▸ Instructions for the task
Return verbatim every line from the first line of the data below to the line that contains "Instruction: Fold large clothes", inclusive, and no further.

══ Data for review

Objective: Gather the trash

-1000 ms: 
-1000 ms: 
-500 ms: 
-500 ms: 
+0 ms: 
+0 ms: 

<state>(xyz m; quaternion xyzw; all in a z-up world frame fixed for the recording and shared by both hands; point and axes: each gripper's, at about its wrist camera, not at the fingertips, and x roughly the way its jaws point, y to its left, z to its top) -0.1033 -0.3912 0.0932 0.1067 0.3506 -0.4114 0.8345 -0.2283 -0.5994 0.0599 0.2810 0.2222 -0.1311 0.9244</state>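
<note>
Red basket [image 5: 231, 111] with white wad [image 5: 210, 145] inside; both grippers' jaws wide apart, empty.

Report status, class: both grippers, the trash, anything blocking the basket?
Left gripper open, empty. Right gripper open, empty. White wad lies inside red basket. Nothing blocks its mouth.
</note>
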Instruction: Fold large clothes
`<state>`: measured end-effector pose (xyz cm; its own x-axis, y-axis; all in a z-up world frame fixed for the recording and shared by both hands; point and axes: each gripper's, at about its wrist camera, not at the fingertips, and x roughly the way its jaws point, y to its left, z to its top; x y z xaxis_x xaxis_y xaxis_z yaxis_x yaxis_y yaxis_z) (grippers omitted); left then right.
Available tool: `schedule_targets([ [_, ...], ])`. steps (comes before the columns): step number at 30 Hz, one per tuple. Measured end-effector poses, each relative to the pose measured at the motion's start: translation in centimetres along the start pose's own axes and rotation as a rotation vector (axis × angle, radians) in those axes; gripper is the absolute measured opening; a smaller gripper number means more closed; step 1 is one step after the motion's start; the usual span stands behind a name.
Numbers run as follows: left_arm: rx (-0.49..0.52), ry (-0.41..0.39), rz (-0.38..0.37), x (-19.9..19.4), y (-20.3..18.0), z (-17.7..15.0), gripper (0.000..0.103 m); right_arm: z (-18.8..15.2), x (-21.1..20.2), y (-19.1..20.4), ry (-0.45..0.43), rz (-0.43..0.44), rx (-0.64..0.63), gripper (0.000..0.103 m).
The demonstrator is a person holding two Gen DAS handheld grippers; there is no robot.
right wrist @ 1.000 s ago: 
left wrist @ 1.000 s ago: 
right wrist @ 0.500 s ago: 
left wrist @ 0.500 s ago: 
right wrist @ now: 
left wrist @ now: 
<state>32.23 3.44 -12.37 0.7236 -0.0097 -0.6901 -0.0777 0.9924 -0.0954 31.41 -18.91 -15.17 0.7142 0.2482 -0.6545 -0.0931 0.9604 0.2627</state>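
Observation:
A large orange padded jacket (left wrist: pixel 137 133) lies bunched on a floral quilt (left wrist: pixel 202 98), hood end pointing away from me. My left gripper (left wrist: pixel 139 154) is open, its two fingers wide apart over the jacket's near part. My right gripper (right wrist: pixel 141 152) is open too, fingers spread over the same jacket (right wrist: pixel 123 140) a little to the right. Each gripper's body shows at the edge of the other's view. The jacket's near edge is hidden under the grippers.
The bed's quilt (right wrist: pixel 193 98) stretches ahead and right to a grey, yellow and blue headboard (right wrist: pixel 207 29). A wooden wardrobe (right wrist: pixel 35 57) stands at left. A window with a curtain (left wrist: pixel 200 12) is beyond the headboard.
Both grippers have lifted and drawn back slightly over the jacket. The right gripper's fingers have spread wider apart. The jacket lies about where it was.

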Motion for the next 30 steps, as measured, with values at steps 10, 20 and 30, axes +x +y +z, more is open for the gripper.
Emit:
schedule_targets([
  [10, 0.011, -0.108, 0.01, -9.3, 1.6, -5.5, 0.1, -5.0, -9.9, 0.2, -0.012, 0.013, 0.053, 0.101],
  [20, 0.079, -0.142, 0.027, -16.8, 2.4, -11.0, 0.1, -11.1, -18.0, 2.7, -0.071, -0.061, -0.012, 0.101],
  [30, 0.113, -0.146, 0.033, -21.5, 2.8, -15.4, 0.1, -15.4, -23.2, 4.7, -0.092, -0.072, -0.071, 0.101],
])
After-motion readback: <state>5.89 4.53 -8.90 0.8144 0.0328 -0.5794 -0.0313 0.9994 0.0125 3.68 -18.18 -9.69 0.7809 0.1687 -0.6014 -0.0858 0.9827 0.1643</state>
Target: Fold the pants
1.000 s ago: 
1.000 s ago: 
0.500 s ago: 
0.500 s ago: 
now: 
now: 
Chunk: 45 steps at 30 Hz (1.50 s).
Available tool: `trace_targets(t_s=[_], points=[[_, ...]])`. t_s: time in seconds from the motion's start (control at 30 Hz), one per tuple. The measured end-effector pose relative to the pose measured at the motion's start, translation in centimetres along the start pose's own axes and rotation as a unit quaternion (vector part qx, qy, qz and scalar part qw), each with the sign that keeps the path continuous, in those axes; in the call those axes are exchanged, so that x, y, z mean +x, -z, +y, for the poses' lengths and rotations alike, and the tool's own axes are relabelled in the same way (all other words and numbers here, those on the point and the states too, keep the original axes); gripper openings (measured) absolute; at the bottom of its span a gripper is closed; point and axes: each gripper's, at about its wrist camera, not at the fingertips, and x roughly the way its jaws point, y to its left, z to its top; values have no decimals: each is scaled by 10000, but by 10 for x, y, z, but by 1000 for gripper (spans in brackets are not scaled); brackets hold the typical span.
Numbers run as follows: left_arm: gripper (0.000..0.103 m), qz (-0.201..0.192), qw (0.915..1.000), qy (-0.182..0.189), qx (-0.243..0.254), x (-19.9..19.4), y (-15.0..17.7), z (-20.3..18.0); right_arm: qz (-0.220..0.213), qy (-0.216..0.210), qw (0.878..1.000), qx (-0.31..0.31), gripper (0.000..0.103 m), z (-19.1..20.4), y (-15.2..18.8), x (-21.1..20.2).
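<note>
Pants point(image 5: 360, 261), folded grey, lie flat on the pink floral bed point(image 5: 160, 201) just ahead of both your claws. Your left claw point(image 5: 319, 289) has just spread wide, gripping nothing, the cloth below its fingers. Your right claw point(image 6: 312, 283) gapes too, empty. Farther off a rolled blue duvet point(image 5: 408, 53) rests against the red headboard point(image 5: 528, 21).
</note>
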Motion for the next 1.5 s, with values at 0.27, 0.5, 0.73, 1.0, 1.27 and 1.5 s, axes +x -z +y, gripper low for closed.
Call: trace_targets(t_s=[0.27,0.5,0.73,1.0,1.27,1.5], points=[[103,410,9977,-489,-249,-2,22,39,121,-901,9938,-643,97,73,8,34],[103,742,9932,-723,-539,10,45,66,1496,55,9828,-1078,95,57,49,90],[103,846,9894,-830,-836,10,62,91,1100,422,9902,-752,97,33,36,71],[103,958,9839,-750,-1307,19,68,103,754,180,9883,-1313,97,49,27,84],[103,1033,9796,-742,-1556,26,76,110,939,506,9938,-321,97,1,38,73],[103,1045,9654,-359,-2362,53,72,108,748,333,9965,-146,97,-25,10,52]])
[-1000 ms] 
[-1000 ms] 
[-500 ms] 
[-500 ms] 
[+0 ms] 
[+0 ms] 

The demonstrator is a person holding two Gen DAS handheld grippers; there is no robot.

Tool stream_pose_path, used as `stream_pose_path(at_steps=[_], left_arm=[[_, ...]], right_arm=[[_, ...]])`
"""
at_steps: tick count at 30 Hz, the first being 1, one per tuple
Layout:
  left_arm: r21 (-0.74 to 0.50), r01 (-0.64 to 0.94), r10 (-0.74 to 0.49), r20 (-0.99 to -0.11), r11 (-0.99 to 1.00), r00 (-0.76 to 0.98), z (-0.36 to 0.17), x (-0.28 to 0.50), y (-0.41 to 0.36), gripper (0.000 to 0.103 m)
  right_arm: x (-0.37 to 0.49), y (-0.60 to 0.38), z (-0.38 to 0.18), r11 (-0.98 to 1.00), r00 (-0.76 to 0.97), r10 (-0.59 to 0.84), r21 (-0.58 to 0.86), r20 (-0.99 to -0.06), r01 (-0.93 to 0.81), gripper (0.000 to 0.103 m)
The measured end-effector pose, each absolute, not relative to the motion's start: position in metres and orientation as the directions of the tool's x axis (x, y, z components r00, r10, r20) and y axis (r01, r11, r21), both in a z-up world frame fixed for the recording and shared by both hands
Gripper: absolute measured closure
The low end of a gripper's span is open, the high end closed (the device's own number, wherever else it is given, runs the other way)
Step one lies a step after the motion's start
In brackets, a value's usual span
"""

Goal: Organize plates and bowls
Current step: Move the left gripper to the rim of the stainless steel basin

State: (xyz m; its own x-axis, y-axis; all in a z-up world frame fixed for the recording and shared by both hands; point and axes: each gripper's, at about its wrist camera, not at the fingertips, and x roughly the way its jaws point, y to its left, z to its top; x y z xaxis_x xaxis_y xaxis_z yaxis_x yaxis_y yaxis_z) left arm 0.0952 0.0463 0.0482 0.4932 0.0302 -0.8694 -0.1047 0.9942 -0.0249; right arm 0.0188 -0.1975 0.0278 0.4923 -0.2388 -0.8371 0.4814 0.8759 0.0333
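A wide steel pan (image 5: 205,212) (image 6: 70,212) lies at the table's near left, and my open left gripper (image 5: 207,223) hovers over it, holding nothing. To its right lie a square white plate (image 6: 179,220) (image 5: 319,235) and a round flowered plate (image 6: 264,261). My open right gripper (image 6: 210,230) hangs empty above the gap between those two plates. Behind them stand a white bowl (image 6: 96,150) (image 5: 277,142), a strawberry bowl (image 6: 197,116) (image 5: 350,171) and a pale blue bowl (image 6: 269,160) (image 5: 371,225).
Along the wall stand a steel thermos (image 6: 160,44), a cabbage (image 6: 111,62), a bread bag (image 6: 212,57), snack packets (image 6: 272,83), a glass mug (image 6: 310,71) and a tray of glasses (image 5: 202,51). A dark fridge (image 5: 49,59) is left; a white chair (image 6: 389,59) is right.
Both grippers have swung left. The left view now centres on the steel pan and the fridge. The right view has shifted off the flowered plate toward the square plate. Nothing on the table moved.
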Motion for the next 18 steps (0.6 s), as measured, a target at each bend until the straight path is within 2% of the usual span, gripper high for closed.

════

▸ Task answer
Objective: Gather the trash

-1000 ms: 
-1000 ms: 
-500 ms: 
-500 ms: 
+0 ms: 
+0 ms: 

<state>(xyz m; quaternion xyzw; all in a z-up world frame fixed for the recording and shared by both hands; point and axes: each gripper's, at about its wrist camera, not at the fingertips, and x roughly the way its jaws point, y to its left, z to its top) -0.1033 -0.3912 0.0932 0.1067 0.3506 -0.4114 0.8345 -0.2283 -0.5994 0.0599 0.2810 0.2222 -0.1311 0.9244</state>
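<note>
Red basket [image 5: 231, 111] with white wad [image 5: 210, 145] inside; both grippers' jaws wide apart, empty.

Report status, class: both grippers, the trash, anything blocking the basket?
Left gripper open, empty. Right gripper open, empty. White wad lies inside red basket. Nothing blocks its mouth.
</note>
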Instruction: Fold large clothes

That concludes the output for this exercise.